“You can also use those patient health data sets to put in prequalifying steps into the lead generation process to ensure that only the patients you want to work with make it through…”
While we discussed a lot in Part 1 of this series, there’s still more information that chiropractors need to know regarding how they can attract new patients by understanding and looking into their patient health data sets.
Part 2 of the interview, which follows, is edited for length and clarity.
What kind of marketing should chiropractors do in order to attract similar patients?
Attracting new patients should be viewed as a three-legged stool:
1) provider referrals or other referral sources (MDs, other health care providers, etc.),
2) word-of-mouth referrals, and
3) direct referrals (or direct-to-consumer patient acquisitions).
Each of these sources of new patients can be leveraged in different ways depending on the situation, but as a general rule, direct-to-consumer marketing is the most reliable way of attracting new patients — mainly because you have more control over the process.
With the other two options (health care referrals and word-of-mouth), you’re leaving a lot to chance in waiting for someone else to recommend or refer. With direct-to-consumer strategies, you can target, retarget, track key metrics, and adjust accordingly to hit your goals.
Now, direct-to-consumer marketing requires a different approach than the other two referral types. This is mainly due to the fact that, when you go hunting for patients on places like social media, you’re reaching out to prospective patients who may not necessarily be looking for the solution you provide. Therefore, more care needs to be taken to convert those prospective patients into paying patients (or plans of care).
Let’s look at a specific example: let’s say your clinic has a high POC completion rate for 30-45 y/o male patients with shoulder pain. You want to capitalize on this and attract more patients like that.

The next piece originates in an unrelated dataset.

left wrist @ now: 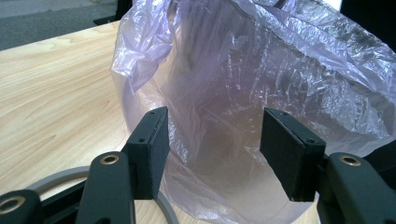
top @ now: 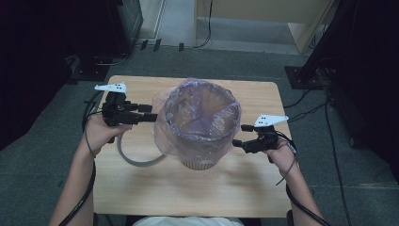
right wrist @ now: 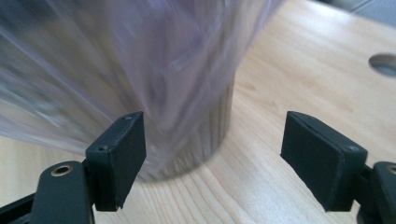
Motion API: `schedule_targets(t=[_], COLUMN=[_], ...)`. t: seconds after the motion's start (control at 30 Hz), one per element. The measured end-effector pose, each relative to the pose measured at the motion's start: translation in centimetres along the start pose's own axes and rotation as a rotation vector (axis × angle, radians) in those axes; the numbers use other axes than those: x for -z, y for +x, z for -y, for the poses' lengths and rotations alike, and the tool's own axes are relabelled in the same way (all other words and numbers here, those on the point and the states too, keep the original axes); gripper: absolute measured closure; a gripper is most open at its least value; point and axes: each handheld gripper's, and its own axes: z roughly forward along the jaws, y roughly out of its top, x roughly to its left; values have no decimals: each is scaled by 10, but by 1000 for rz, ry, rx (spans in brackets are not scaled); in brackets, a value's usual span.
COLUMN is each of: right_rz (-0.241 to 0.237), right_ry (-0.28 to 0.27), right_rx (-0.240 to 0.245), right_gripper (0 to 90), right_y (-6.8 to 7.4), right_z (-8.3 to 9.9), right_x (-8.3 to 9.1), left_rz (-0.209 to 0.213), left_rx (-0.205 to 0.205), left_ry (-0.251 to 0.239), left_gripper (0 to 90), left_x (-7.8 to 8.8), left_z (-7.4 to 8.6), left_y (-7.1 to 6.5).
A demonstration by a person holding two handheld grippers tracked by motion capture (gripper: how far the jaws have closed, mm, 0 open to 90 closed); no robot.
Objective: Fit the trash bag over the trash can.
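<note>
A round bin (top: pixel 200 162) stands in the middle of the wooden table (top: pixel 141 188), lined with a thin purple plastic bag (top: pixel 202 115) whose top hangs folded over the rim. My left gripper (top: pixel 150 113) is at the bag's left side, open. In the left gripper view its pads (left wrist: pixel 152 149) stand wide apart with the crinkled bag (left wrist: pixel 243 79) just ahead of them. My right gripper (top: pixel 241 135) is open at the bin's right side. In the right gripper view its jaws (right wrist: pixel 212 158) frame the bin's ribbed lower wall (right wrist: pixel 210 135) and the blurred bag (right wrist: pixel 116 60).
A grey ring (top: pixel 136 159) lies on the table left of the bin, partly under the bag, and shows at the left gripper view's bottom (left wrist: pixel 60 179). A hole (right wrist: pixel 385 64) is in the tabletop. Dark equipment and cables surround the table on the floor.
</note>
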Motion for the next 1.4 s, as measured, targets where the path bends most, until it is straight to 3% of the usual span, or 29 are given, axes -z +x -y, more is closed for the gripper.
schedule_targets(t=[0.23,0.73,0.8,1.07,1.33,1.4], right_rz=[-7,40,52,73,79,84], right_ry=[-35,17,24,81,91,86], right_rx=[33,-12,-29,-6,-2,-21], right_gripper=[222,229,231,231,229,229], right_y=[6,-15,-20,-21,-22,-23], right_z=[-13,10,16,26,30,33], right_x=[18,15,12,-7,-22,-24], left_rz=[-6,-75,-85,-127,-152,-156], left_rx=[1,15,24,9,8,5], left_ry=[-2,2,-2,11,13,12], left_gripper=[416,418,418,403,389,387], left_x=[2,15,16,21,24,24], left_z=[1,10,12,19,25,27], left_y=[1,18,22,29,37,38])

The first thing to do is to determine where those patients “hang-out.” Maybe it’s a specific social media platform like Facebook, Twitter, or Instagram. If there’s a specific mechanism of injury with those past patients (maybe they’re weight-lifters) or if there’s a demographic of patients that likely have shoulder pain, then you can use that to target patients as well.
The next step is to craft a marketing message specific to those types of patients. Now, this isn’t a copywriting article, but you basically want to do a couple things with the ads you run: write a catchy headline, show that you understand their situation/pain, build trust and credibility through some demonstration of expertise in that area, and make an irresistible offer to get prospective patients to click through to a landing page.
That’s just step one. After the prospective patient lands on your website or landing page, you need to have some way of tracking conversion rates — and ensuring that they actually convert to a consultation or evaluation. There are tons of ways to do that, whether it be automated schedulers, having them call the office, or having the office call them, etc.
The point is that, once someone clicks on one of your ads, your work in getting them in the door of the clinic is really only about halfway done. You need to have a solid follow-up system in place to convert those leads into patients.
Could these patient health data sets also point chiropractors to the type of patients they don’t want to continue attracting?
Absolutely. Take the POC completion rate metric. If you realize that let’s say patients with non-specific knee pain only complete their POC at 50% the rate of patients with shoulder pain, then the easiest thing to do is not build out any marketing campaigns to attract patients with non-specific knee pain.
You can also use those patient health data sets to put in prequalifying steps into the lead generation process to ensure that only the patients you want to work with make it through the lead generation system.
A simple example is patients that may show up to an evaluation and do not want to continue with a POC because of cost or the like. This often happens when clinicians offer “free” screenings or consultations in an attempt to convert a portion of those consultations into paying POCs. The problem is that by offering something for free, you’re opening yourself up to a lot of no-shows, cancellations, and patients who want something for nothing.
An easy way to do that is to offer paid consultations or write copy that includes costs and the like. This is a very nuanced topic, which requires a bit more digging into than this article has space for.
What are the biggest mistakes chiropractors can make when it comes to looking into their patient health data sets to acquire new patients?
The biggest mistake is to make generalizations based on patient health data sets that are not specific or accurate. For example, if all you’re doing is tracking visits per new, or course of care completion, but it’s not coupled with specific demographic, geographic, and clinical data points, you don’t have enough information to craft specific and targeted marketing campaigns for specific patients/problems.
Especially with direct-to-consumer marketing, you have to be specific and targeted. Running ads for “chiro for pain” or something generic doesn’t work. You need to call out a specific patient population, a specific problem, and offer a specific situation.
It’s important to understand that there’s a whole lot more to getting new patients than just figuring out which populations to go after and how to generate leads. Until a lead becomes a paying patient, they’re just that…a lead. You need to couple the marketing and advertising with a system that is designed to convert those opportunities into paying patients.